Write down everything you purchase for two weeks; groceries, gas for your car, the electric bill, and even that candy bar from the vending machine! This will make your more conscious of where your hard-earned dollars are going. Being more aware of your spending will also make your more in control.

If you are overwhelmed with debt, contact a credit-counseling agency. There are several non-profit organizations (you can even find some online!) whose goal is to get your out of debt. They will help you consolidate your bills into a smaller monthly payment, and get your credit report in good standing once more. Most credit counseling agencies will also help you set up your monthly budget.

 

If you found that you answered many of the Quiz questions "True", your may need more than a few frugal tips to help keep your spending under control. If your shopping behavior is interfering with your life, consider counseling.
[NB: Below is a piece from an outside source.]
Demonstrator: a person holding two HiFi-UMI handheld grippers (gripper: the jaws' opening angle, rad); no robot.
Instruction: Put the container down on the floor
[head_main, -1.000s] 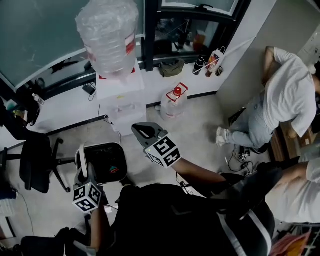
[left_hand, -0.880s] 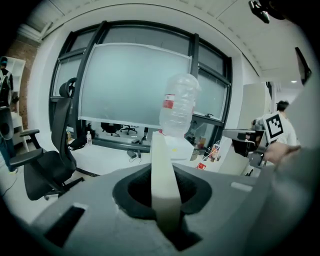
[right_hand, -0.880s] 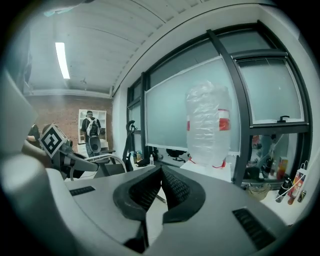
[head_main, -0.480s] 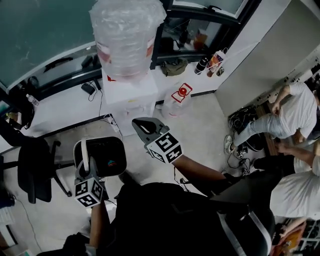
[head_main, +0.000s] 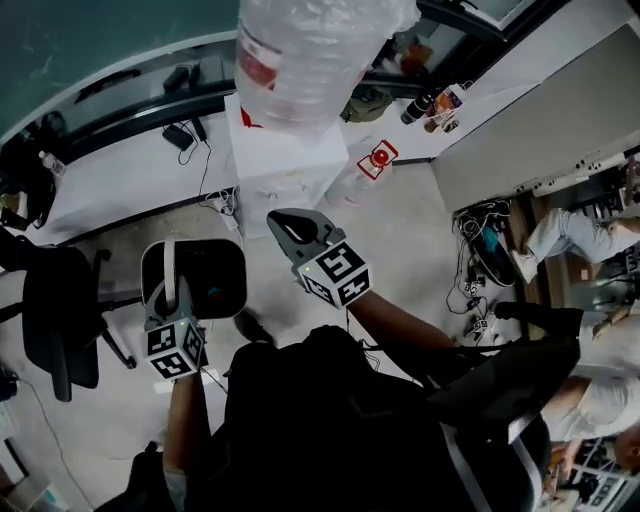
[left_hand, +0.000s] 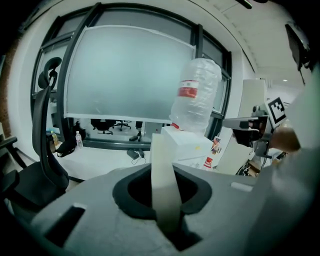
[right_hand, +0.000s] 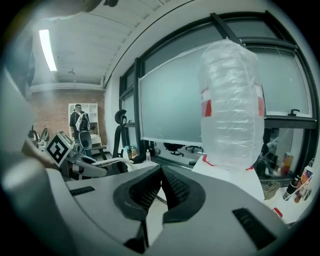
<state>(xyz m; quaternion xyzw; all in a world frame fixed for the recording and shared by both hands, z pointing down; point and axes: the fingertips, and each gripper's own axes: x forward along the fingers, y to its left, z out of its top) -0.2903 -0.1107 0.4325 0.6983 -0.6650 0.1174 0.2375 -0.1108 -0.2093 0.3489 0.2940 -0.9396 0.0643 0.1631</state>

A counselor will be able to help you figure out why your spending habits are so out of control. A knowledgeable counselor can walk you through behavior modification techniques that have a proven track record. Compulsive shoppers sometimes suffer from depression or bi-polar disorder, which can be diagnosed and treated with counseling. Some shopaholics are diagnosed with obsessive-compulsive disorder (OCD), which can also be treated with the aid of a psychologist or psychiatrist. With patience, persistence, and sometimes professional help, compulsive shoppers can get their lives back in control.